In this blog, I jump right into the thick of IoT security. For the “big picture” see my previous blog.[prequel]
In an end-to-end encrypted world, every client connects to an application server via a secure, application layer session using Transport Layer Security (TLS). The server is authenticated to the device using a certificate and the device is either not authenticated at all or authenticated via username and password. Management of this infrastructure is a formidable task requiring Public Key Infrastructure (PKI). With PKI, a certificate and associated private key are installed on the server. On the client, the public key of the Certificate Authority (CA) that created the server certificate needs to be installed in order to validate the server certificate. There is also a need for ongoing certificate management such as revocation and replacement. This is a complicated process to manage. It is even more complicated to manage it securely in a manner that is resistant to DoS attacks and exploits.
As usual, complicated processes create opportunities on which enterprising companies quickly capitalize. Initially Application Delivery Controllers (ADCs) offloaded the TLS processing burden from the application servers while leaving the management complexity to the application provider. Then the process moved to massive, distributed cloud-based infrastructures providing certificate management and cryptographic offload. As a result, the application service provider is shielded from the complexity of managing secure and authenticated connections to its customers, while being protected from business disabling attacks.

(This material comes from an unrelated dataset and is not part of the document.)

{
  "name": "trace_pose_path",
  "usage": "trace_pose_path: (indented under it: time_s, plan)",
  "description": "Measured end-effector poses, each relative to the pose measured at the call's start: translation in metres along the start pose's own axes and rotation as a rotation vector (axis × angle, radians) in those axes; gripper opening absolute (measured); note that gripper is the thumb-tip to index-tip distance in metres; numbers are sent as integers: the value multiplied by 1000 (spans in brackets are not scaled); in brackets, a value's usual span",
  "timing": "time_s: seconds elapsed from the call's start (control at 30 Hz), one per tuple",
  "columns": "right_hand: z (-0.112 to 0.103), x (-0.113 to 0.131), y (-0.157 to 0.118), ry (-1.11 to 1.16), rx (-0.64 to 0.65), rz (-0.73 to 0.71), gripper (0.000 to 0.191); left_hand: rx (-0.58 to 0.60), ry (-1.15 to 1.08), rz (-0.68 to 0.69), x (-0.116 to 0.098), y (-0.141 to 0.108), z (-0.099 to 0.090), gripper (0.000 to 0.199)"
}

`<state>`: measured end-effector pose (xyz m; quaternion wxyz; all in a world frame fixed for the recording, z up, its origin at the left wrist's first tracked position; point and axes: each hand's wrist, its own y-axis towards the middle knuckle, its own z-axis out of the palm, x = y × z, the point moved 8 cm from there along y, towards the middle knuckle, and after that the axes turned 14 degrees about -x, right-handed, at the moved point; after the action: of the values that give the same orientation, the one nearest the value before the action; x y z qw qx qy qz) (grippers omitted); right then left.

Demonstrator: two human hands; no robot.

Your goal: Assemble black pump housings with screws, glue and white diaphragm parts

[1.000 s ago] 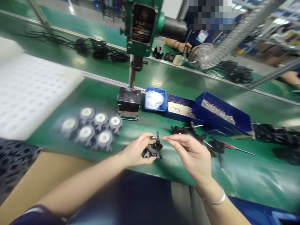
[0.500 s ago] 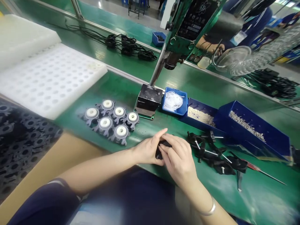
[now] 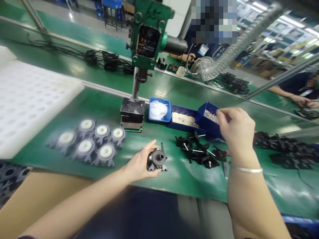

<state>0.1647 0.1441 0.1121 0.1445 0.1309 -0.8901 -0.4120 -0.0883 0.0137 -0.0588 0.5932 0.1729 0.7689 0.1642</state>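
My left hand (image 3: pixel 139 165) is closed around a round black pump housing (image 3: pixel 159 157) with a short spout standing up in its middle and a thin tube at its edge. My right hand (image 3: pixel 238 129) is raised at the right, fingers bent together in a pinch, in front of the blue bin of screws (image 3: pixel 211 116). Whether anything is between those fingertips cannot be made out. Between the hands lie several black plastic parts (image 3: pixel 199 150) with white pins sticking out. Left of my left hand, several grey-black housings with white discs (image 3: pixel 106 152) lie in two rows.
Behind stands a green press (image 3: pixel 149 36) above a black block (image 3: pixel 132 109). A blue tray of white rings (image 3: pixel 159 110) and a bin of beige pieces (image 3: pixel 184 119) line the back. White foam (image 3: pixel 37 99) covers the left. Co-workers' hands (image 3: pixel 302 99) show beyond.
My right hand has left the black pump housing and moved up and right to the screw bin. My left hand still holds the housing, its spouted face now visible. The view has swung right.
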Motion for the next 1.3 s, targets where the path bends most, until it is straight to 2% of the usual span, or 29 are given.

The above paradigm works well when the user of the service is a human. In the world of IoT, there is no human behind the device, which brings forward several new issues. Firstly, IoT data is often more important than human generated. Just consider the criticality of the source and authenticity of water and stress level readings from a river dam. Certificate-based mutual authentication requires the same complicated PKI management as described above, but now of the clients’ certificate as well. Secondly, in practical terms human interaction limits the magnitude of the number of clients. Once the humans are removed, so is this limit. Lastly, there is the issue of power. Certificates can run thousands of bytes long, multiple of them in a certificate chain, and require complex cryptographic processing. IoT devices on a limited power budget, think battery operated sensors, can hardly afford such processing load.
New problems present new opportunities.
A new solution comes from an old one, the cellular infrastructure. A cellphone does not require user input to connect to an operator’s network. It has a preconfigured key (Pre-Shared Key or PSK) in its Subscriber Identity Module (SIM-card) with which the phone authenticates to the operator and vice versa, and from which it generates keys to encrypt its traffic. The limitation of this scheme is the need to pre-provision the PSK in the SIM-card. An improved card, the Embedded-SIM (eSIM[GSMA eSIM]) solves this problem. The eSIM is provisioned with generic, operator independent identity, only to acquire its service specific identity and keys when it first connects to the network.
There are several IoT projects being discussed in the 3GPP standards community to improve the efficiency of cellular networks for IoT. Among them is a scheme to use the cellular network PSK for optimized authentication and confidentiality of cellular IoT (CIoT) communication. (Study on Battery Efficient Security for very low Throughput machine type communication devices, SA3 BEST-CIoT[TR33.863]) In this, integrity protection and encryption session keys between an IoT device and a gateway in the operator’s core network are derived during the authentication process between the device and the cellular network.
How does this all relate to end-to-end encrypted IoT?
PSK with eSIM solves the problem of provisioning and scaling mutual authentication between the network and billions of IoT devices. Using keys derived from the PSK, the operator managed security gateway provides IoT device to operator authentication, privacy, and integrity protection. Integration of the IoT gateway with the operator’s device identity, policy, and accounting infrastructure allows the operator to offer IoT device lifecycle management services. As a result, operators may become the massive infrastructure managing the identity and security of the IoT network; shielding enterprises and IoT application developers from management complexity and perils of the IoT world.
We often speak of the Internet of Things as if it was one thing. It is, of course, not. It is arguably one of the most diverse spaces that technology has yet created. There are many standards and technologies addressing the challenges of this new space. The above described 3GPP cellular IoT scheme is one of many and others are being developed by TCG[TCG] and IEEE802.1AR[802.1ar]. Cellular IoT security is just one in the chain of technologies that will bring massive, cheap, simple, and manageable IoT to reality.